**Your instructions**
Of the lines listed below, return exactly those that run from the line containing "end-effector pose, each" through the line containing "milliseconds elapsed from", both included.

---- Input for this task

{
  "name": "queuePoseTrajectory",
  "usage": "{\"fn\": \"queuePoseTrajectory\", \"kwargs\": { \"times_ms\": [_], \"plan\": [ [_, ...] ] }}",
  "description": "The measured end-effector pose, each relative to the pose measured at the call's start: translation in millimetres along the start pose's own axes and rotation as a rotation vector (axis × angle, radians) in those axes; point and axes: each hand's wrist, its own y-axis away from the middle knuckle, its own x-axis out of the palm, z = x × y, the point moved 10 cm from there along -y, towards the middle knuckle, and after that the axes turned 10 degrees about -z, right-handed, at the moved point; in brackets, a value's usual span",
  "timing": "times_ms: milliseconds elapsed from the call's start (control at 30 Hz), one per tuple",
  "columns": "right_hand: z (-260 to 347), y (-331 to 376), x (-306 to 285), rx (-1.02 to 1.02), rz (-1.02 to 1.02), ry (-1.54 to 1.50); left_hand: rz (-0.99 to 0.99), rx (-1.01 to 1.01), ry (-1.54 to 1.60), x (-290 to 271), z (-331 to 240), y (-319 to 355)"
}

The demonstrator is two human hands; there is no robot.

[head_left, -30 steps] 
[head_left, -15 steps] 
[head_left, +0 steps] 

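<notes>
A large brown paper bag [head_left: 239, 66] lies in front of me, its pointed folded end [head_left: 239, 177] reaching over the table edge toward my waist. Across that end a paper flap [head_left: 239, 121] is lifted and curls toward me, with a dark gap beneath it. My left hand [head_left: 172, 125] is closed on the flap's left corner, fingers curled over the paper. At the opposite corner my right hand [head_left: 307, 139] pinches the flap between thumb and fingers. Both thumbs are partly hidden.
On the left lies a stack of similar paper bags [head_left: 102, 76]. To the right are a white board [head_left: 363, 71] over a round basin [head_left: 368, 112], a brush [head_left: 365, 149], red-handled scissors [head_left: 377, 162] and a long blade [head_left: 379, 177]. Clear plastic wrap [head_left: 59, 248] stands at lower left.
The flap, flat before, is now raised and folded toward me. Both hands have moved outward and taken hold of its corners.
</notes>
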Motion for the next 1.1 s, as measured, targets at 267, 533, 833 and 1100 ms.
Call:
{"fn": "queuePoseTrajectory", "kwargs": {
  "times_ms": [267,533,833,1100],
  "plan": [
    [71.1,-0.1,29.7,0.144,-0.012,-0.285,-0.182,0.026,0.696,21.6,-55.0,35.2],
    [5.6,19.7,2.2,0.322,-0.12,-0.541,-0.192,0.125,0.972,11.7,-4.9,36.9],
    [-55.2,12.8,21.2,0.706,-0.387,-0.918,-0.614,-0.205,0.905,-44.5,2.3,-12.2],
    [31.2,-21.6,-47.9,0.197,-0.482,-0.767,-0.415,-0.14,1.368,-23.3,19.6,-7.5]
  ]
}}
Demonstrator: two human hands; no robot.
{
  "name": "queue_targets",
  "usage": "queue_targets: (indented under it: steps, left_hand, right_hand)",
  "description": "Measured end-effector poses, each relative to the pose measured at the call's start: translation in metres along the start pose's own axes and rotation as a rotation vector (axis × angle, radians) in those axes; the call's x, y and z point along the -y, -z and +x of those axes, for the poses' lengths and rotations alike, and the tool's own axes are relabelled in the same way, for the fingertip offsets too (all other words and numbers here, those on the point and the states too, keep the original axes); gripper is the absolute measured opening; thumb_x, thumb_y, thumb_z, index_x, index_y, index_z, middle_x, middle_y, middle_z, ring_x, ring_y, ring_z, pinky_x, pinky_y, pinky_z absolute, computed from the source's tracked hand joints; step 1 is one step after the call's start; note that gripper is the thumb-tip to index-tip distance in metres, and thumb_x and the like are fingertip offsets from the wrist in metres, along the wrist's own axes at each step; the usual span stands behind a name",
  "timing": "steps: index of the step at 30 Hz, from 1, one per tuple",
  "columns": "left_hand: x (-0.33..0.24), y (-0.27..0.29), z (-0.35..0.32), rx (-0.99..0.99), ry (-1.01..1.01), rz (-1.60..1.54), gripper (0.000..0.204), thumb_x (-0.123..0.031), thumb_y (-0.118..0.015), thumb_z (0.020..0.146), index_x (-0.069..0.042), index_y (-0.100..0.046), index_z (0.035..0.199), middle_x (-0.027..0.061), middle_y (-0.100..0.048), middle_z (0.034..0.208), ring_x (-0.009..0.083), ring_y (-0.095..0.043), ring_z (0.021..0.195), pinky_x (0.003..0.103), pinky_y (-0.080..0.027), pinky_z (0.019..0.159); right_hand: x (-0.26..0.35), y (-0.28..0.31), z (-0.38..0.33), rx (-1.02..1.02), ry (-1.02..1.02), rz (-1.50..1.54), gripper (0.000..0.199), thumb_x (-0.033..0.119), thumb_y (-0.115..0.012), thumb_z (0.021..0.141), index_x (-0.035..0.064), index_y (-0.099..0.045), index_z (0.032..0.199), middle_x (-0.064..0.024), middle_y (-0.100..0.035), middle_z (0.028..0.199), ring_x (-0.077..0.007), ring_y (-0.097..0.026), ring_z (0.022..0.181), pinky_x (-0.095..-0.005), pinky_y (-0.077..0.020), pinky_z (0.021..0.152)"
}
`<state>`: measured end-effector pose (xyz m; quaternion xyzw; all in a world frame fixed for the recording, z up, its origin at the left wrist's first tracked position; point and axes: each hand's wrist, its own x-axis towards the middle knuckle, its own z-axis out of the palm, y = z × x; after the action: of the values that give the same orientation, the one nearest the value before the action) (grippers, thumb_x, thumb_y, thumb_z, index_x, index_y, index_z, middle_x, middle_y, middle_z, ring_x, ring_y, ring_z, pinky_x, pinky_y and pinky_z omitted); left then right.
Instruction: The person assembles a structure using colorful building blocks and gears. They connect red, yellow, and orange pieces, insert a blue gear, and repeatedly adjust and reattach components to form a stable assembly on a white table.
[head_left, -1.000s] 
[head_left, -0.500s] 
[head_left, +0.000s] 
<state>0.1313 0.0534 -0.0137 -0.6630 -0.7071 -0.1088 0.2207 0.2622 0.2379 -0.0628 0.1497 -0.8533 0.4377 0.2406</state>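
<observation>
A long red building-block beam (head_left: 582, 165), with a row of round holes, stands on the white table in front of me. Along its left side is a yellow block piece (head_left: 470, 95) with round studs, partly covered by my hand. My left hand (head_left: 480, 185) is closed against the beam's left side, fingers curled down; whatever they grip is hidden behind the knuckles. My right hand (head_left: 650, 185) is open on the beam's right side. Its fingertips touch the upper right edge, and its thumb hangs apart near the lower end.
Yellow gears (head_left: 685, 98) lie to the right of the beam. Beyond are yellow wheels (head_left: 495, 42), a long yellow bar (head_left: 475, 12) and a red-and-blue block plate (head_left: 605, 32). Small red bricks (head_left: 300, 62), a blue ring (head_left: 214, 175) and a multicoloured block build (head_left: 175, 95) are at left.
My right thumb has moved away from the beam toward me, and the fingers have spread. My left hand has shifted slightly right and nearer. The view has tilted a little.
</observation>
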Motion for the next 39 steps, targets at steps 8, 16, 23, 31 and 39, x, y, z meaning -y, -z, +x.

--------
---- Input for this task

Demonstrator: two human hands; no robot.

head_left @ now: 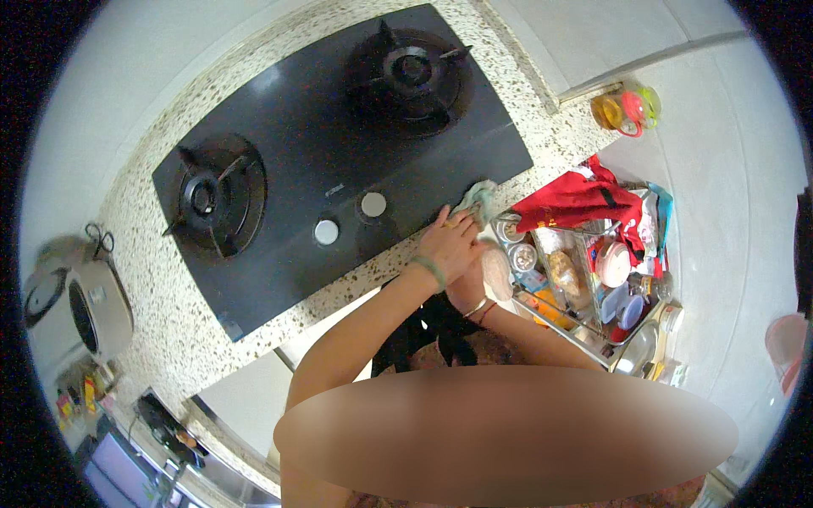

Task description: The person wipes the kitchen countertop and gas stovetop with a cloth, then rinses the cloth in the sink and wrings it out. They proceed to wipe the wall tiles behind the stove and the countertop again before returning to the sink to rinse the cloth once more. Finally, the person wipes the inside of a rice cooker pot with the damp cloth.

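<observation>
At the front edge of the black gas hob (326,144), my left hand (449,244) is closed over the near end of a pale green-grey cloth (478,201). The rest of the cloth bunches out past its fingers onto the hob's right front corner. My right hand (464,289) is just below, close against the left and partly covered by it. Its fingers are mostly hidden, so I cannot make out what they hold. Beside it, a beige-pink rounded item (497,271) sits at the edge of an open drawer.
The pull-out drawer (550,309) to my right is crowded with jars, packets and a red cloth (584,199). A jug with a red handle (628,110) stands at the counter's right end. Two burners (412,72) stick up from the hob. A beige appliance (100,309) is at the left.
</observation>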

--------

**Response box**
  "description": "The measured end-effector pose, each relative to the pose measured at the call's start: translation in millimetres along the start pose's own axes and rotation as a rotation vector (axis × angle, radians) in those axes; point and axes: each hand's wrist, its own y-axis away from the middle knuckle, its own x-axis out of the palm, z = x × y, the point moved 10 cm from there along -y, towards the middle knuckle, and after that the axes turned 10 degrees about -z, right-handed, at the moved point; in brackets, a value's usual span",
  "timing": "times_ms: milliseconds elapsed from the call's start (control at 30 Hz), one per tuple",

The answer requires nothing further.